The modification to the AttributeNodeMap does this.

I got your second reply while I was writing this one. I'll work on the
changes and repost the patch, unless you really want to do it. :)

- - - - -
Jay Cain
Center for Educational and Training Technology
Mississippi State University


Re: [PATCH] Optimized normalization methods

Posted by Arnaud Le Hors <le...@us.ibm.com>.
Hi Jay,
I just reviewed your patch and I have a couple of comments.

First, my guts reaction:

> Additional
> memory overhead involves a boolean value added to AttrImpl and ParentNode,
> which seems fairly trivial.

ARGHHHHHHHHHHHH!!!!! You're killing me!!! :-)
Seriously, I've spent many days working at reducing the size of the
nodes in memory, so it's NOT ok to just go ahead and start again on the
road of adding booleans and other things like that without carefully
considering it.

Now, let's move on to a more rationale reaction. ;-)
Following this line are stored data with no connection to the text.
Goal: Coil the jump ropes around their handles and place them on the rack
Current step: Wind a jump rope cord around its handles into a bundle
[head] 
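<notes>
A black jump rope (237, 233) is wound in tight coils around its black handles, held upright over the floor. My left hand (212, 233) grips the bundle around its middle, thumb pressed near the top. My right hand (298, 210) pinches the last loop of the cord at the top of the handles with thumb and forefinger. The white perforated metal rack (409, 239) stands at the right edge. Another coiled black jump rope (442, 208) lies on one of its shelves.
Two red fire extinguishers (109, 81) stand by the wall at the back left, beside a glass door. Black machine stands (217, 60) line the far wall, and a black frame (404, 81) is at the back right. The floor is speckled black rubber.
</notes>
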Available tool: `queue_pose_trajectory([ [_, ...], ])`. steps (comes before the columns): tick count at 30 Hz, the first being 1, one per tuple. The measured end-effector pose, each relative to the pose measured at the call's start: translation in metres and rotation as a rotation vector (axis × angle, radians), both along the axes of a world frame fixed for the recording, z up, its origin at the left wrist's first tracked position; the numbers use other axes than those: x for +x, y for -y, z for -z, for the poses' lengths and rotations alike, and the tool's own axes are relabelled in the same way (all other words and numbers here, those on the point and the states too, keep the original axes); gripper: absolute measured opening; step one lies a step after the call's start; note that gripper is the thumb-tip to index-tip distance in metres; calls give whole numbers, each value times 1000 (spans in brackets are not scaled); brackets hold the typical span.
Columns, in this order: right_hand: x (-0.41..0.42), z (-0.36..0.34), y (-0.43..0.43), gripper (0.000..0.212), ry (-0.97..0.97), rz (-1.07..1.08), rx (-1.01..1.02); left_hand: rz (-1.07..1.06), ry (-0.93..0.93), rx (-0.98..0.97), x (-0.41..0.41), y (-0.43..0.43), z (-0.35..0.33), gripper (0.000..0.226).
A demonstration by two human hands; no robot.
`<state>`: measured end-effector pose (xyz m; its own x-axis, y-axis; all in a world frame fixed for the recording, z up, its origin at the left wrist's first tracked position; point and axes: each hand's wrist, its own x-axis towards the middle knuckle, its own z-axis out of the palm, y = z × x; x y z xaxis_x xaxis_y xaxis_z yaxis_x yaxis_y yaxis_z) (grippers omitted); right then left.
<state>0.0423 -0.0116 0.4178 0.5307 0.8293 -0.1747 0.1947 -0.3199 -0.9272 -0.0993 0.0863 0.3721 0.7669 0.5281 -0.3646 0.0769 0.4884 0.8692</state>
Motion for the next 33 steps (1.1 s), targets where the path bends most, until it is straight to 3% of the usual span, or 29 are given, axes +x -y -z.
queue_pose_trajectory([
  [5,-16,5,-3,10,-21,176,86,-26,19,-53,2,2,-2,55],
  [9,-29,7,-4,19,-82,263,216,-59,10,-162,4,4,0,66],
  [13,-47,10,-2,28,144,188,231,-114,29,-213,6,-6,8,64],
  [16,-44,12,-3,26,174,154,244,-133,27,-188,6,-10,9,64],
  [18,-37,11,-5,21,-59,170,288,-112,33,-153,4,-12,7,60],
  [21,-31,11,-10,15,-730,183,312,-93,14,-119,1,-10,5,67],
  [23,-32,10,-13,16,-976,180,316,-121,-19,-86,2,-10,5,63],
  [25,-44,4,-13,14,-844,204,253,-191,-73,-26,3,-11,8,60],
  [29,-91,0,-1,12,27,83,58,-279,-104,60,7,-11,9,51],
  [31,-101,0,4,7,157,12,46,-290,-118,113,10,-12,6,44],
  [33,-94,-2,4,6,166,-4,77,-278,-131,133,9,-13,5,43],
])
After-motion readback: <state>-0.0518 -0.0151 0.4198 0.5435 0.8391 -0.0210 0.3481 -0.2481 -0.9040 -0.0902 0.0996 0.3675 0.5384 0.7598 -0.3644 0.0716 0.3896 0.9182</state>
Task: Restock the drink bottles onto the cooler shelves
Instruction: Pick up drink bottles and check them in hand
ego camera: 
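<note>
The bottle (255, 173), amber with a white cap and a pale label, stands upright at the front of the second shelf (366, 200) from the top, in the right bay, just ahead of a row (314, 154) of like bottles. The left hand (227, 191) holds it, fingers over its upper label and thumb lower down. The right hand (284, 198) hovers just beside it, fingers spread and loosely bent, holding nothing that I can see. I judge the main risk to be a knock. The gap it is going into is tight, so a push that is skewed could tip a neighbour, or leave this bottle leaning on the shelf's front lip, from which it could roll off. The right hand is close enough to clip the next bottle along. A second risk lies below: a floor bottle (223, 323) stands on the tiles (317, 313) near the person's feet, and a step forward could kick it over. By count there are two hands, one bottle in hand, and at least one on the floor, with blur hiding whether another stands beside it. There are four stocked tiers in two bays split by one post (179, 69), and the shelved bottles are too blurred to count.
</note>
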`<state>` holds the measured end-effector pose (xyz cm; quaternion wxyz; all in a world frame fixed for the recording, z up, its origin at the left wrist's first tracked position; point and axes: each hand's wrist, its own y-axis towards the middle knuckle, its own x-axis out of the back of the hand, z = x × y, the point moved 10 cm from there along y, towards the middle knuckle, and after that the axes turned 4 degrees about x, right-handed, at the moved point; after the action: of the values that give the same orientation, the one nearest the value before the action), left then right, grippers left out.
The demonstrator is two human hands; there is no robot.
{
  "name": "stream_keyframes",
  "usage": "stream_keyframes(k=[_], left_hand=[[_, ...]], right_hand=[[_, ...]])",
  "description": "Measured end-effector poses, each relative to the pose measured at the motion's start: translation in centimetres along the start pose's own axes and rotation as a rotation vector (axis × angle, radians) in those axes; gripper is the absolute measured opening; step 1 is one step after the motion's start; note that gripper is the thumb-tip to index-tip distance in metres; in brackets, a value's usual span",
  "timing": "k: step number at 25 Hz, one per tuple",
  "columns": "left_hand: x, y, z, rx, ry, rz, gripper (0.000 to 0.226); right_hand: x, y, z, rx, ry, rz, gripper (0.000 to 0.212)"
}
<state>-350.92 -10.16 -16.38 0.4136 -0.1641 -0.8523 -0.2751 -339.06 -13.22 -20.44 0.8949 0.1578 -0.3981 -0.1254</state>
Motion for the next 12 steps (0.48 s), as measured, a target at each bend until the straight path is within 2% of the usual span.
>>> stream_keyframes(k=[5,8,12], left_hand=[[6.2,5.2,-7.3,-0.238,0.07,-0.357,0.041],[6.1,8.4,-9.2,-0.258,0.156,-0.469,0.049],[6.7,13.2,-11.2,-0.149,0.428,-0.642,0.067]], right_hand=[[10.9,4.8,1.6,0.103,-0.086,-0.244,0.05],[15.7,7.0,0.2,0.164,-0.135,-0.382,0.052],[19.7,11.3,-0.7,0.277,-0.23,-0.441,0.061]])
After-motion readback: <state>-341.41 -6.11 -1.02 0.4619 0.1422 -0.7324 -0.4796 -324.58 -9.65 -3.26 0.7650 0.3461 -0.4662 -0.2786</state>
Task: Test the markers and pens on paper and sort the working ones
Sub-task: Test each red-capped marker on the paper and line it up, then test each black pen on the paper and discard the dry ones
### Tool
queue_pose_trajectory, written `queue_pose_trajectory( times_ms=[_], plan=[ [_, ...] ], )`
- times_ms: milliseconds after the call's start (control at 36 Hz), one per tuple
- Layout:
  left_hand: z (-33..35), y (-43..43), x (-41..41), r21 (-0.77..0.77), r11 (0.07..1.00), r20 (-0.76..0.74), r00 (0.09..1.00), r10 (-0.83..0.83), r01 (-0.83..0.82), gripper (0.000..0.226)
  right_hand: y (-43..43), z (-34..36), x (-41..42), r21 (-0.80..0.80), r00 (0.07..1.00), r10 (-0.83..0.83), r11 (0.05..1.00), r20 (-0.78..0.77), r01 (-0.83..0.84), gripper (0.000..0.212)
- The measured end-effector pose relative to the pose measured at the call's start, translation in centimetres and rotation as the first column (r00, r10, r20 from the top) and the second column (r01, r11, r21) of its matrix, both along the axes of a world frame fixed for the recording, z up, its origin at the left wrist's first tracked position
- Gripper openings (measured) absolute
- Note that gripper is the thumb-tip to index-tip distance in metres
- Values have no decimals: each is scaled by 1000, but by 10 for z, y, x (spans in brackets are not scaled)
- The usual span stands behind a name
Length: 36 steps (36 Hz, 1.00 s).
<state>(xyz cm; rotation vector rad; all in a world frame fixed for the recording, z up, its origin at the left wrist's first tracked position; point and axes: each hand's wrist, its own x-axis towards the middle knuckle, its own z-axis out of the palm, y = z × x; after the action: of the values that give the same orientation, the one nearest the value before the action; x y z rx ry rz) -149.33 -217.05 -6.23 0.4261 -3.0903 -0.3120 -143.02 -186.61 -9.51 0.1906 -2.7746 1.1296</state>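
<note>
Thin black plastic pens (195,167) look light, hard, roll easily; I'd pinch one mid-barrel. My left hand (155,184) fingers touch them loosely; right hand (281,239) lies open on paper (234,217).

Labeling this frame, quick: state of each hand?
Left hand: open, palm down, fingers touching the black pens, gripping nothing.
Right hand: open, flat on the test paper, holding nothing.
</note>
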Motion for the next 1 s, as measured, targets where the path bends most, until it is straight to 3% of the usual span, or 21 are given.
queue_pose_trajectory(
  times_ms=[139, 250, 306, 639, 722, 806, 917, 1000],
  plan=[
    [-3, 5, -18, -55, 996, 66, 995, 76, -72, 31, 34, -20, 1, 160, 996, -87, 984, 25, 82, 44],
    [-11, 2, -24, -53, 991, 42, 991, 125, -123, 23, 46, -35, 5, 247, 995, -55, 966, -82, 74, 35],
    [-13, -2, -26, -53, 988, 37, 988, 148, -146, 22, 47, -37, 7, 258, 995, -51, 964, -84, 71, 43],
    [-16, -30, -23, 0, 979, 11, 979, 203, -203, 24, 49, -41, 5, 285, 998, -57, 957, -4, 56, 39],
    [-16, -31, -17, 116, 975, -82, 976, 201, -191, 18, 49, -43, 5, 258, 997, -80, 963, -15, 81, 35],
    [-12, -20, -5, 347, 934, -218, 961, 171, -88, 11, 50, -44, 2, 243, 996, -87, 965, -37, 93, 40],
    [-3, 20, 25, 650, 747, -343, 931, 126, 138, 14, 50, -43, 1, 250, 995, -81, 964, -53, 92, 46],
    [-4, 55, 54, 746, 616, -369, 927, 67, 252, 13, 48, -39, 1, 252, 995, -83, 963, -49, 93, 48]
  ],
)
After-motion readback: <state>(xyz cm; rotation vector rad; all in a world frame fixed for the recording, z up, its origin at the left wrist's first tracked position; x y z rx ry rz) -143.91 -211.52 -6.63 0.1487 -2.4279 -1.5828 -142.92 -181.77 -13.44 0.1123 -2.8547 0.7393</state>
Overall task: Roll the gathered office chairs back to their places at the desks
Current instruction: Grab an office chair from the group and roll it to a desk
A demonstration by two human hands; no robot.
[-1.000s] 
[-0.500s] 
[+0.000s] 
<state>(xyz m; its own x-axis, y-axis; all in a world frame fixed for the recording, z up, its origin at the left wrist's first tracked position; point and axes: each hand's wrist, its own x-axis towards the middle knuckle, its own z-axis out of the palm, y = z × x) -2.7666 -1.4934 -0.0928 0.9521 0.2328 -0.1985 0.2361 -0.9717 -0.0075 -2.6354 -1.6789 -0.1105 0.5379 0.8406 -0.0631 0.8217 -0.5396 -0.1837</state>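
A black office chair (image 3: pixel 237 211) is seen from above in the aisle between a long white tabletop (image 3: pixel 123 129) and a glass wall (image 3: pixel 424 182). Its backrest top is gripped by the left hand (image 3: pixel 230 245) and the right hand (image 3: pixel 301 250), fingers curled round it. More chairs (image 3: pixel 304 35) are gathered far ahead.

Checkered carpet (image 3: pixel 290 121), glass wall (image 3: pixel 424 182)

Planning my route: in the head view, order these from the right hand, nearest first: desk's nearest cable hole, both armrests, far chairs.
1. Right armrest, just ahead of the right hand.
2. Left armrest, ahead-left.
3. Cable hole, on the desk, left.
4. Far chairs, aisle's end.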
Instead of adding a new boolean member we can easily add a new bit flag.
I converted long ago all the booleans into a single short
(NodeImpl.flags) I use to store as bit flags all the booleans we need.
While the Java spec doesn't prevent a JVM to do just that internally,
the state of affairs at this point is that JVMs typically use a whole
int per boolean!

Now, looking further into your patch I see there is an impact on
performance while editing the tree. Simply because you have to make some
additional check and you have to propagate the unnormalized flag up the
tree when needed. Note that I'm not saying that's necessarily bad. I'm
just trying to assess the pros and cons. One thing I'm worried about for
instance is whether the initial build of the DOM from the parser will be
slower. Assuming the parser builds a normalized document the only
overhead would be the check. No propagation would occur because nothing
would be unnormalized. That should be fine.

Finally, a couple of details:

In checkNoramlizationAfterInsert on ParentNode, I would rather make the
code more flexible and extend the case Node.ELEMENT_NODE to the default
case. I'm worried that there might be other types of nodes that could be
unnormalized and that we'd miss. EntityReference nodes come to mind.
There aren't supposed to be affected but who knows...

We also need to propagate the flag when attaching an unnormalized
attribute to an element.
-- 
Arnaud  Le Hors - IBM Cupertino, XML Strategy Group